The var/target_variables.txt
file can (and should!) be altered by the user, and principally consists of Python list of strings called target_names
. Each object in the list is searched for within the set of five documents, using Python's regular expressions module. For example, when downloaded, this file is initialized as:
target_names = ['stromatol', r'\b' + 'Gamuza Formation' + r'\b']

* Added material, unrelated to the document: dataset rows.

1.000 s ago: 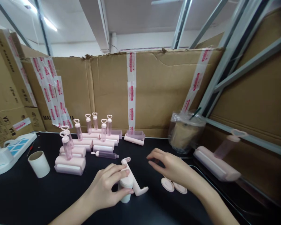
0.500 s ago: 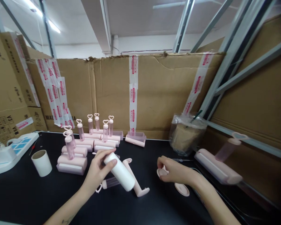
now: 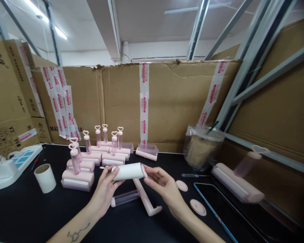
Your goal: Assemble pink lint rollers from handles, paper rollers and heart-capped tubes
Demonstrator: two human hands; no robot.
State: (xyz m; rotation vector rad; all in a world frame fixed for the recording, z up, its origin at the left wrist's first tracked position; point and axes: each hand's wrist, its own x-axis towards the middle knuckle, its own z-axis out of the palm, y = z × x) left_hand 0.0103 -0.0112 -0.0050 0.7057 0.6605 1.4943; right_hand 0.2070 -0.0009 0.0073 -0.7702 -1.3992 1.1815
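Observation:
My left hand (image 3: 106,184) is closed around the left end of a white paper roll (image 3: 129,171), held level above the table. At its other end, my right hand (image 3: 164,185) pinches a pink round end cap (image 3: 144,170) against the opening; how far in it sits I cannot tell. Below the roll lie a pink roller handle (image 3: 146,199) and a clear pink tube (image 3: 125,198). To the right of my right hand are two loose pink discs, an upper disc (image 3: 181,185) and a lower disc (image 3: 198,207).
Several pink lint rollers (image 3: 77,179) with heart-topped handles stand at the back left. A white cardboard-core roll (image 3: 45,179) and a power strip (image 3: 25,162) are farther left. On the right are a phone (image 3: 228,209), a bagged drink cup (image 3: 202,148) and another lint roller (image 3: 236,182).
My right hand has picked up a pink end cap and moved left to the roll's end. My left hand has turned the roll from slanted to nearly level.

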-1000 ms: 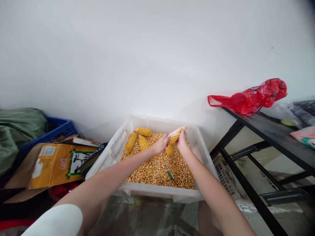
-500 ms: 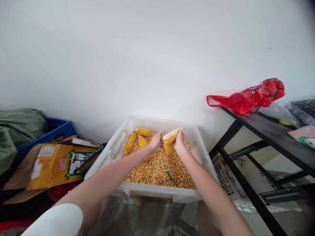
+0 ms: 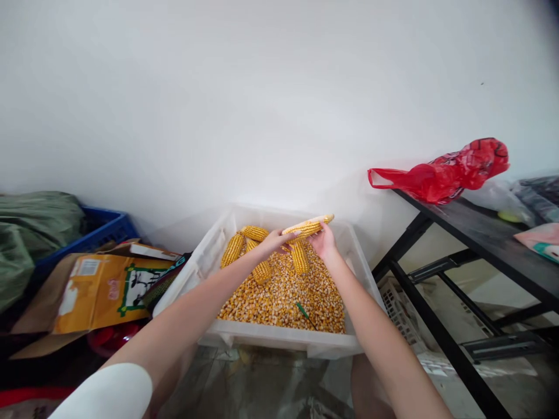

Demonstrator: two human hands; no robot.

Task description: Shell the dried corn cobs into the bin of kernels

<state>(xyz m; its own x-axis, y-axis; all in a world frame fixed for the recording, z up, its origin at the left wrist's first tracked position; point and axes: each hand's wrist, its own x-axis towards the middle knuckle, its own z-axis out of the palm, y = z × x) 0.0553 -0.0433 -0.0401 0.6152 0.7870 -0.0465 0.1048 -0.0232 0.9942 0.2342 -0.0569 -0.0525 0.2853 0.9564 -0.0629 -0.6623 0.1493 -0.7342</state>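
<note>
A partly shelled corn cob (image 3: pixel 308 228) is held up over the plastic bin, its upper side bare and pale, its lower side still yellow with kernels. My right hand (image 3: pixel 324 241) grips its right part from below. At its left end, the closed fingers of my left hand (image 3: pixel 276 240) hold the cob. Loose corn kernels (image 3: pixel 279 305) fill the bin beneath. On them lie several full cobs, one at the left (image 3: pixel 232 249) and another (image 3: pixel 299 258) just under the held cob. A green-handled thin tool (image 3: pixel 302 310) rests on the kernels near the front.
The translucent bin (image 3: pixel 279 336) stands against a white wall. To the left are an open cardboard box (image 3: pixel 100 291) and a blue crate (image 3: pixel 107 233) with a green sack. A black-framed table (image 3: pixel 489 233) with a red plastic bag (image 3: pixel 449 171) stands at the right, a white basket (image 3: pixel 395 308) below it.
The held cob has turned to lie more level and moved slightly right and up. My left hand, beside the cob before, is now at its left end.
</note>
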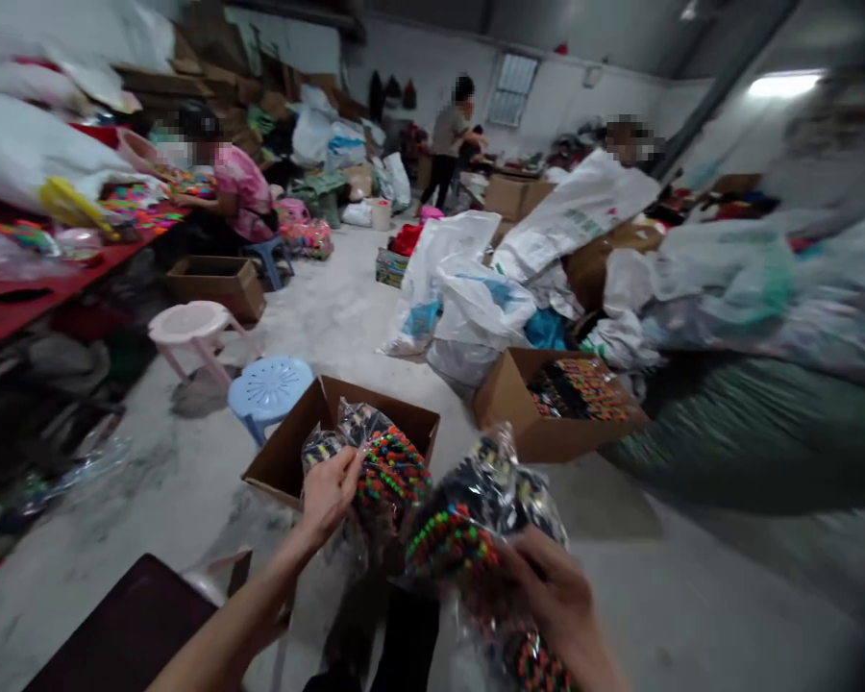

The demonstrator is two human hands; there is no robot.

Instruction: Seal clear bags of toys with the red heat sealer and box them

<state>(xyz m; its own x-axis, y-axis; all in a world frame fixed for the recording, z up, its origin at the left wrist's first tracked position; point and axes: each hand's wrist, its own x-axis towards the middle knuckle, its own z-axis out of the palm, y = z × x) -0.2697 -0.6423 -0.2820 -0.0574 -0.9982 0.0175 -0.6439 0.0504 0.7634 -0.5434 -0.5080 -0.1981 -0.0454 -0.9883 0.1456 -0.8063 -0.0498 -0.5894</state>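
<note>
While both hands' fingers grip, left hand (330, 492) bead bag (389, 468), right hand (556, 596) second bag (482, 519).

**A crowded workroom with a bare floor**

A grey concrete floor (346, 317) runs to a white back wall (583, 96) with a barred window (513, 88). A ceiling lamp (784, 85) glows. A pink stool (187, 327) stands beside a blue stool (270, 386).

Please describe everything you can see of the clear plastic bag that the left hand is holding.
The bag is of clear, shiny, crinkled plastic, packed with small beaded items in neon orange, green, pink and black. The left hand grips its left side and holds it up, above the open cardboard box on the floor. Its right edge lies close to a similar bag held by the right hand.
</note>
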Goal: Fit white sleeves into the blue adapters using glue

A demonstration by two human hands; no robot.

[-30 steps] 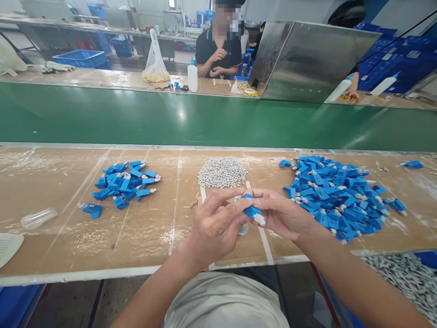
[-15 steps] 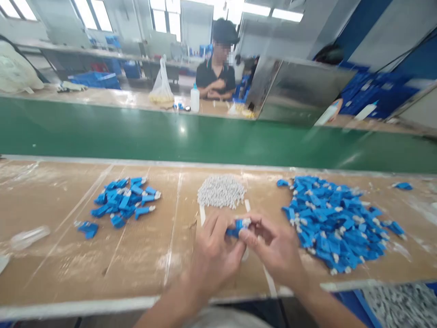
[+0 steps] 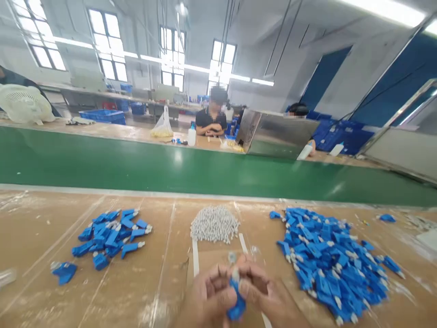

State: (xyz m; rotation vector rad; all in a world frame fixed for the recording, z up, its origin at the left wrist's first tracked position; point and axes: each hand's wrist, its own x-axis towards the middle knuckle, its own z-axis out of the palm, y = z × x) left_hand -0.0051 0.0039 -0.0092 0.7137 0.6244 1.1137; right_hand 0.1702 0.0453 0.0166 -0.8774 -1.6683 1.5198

meaning that words containing the string fragment stromatol
will be returned (i.e., stromatolite, stromatolitic), as well as the phrase Gamuza Formation
, provided the latter is bound by non-alphanumeric characters (e.g., TheNotGamuza Formation
will not be returned). This list can be altered to anything you like:
target_names = ['Mexico', 'mountain']
In your Terminal, navigate to the root of the gdd_demo
directory by typing:
cd /YOUR/PERSONAL/PATH/gdd_demo
then type:
python find_target.py
The result of running find_target.py
will be written to output/output.tsv
as tab-delimited text file. Each row consists of a discovery of one of the strings specified in var/target_variables.txt
. The columns are described below:
Column | Description |
---|---|
docid | identifier for the relevant document from the GeoDeepDive database, with metadata for it available through the GeoDeepDive API (i.e., 558dcf01e13823109f3edf8e) |
sentid | identifier for sentence within the specified document where the target was extracted |
target | discovered word or phrase (e.g., stromatolite, stromatolites, stromatolitic). |
start_idx | Pythonic index for start of discovered target (e.g., 0 would mean first word in that sentence). |
end_idx | Pythonic index for end of discovered target |
adjective | words determined by NLP to be an adjective describing target (e.g., Riphean, domal stromatolites ) |
sentence | full sentence in which target was discovered |
Using the provided Python script and some coding (in any language) of your own:
-
What adjectives are used to describe stromatolites?
-
Create a list of
document-sentence
tuples for sentences in this test set that contain BOTHsandstone
andlimestone,
two commonly studied rock types.
I recently added a simple script that seeks to determine the start of the "References" list in a given GDD document. This information may be helpful, because one may be interested in discarding phrase matches that happen within the reference list or bibliography, focusing only on the main body of the document. To run this extractor, simply type:
python find_refs.py
The output is written to output/ref_start.tsv
, and consists of docid-sentid
tuples. For example, for docid 55adf5cde13823763a830891
, the associated sentid is 2783
. This means that for sentences with sentids less than 2783 are the main body of the text (for that particular document), and sentences with sentids greater than or equal to 2783 are determined to be part of the reference list.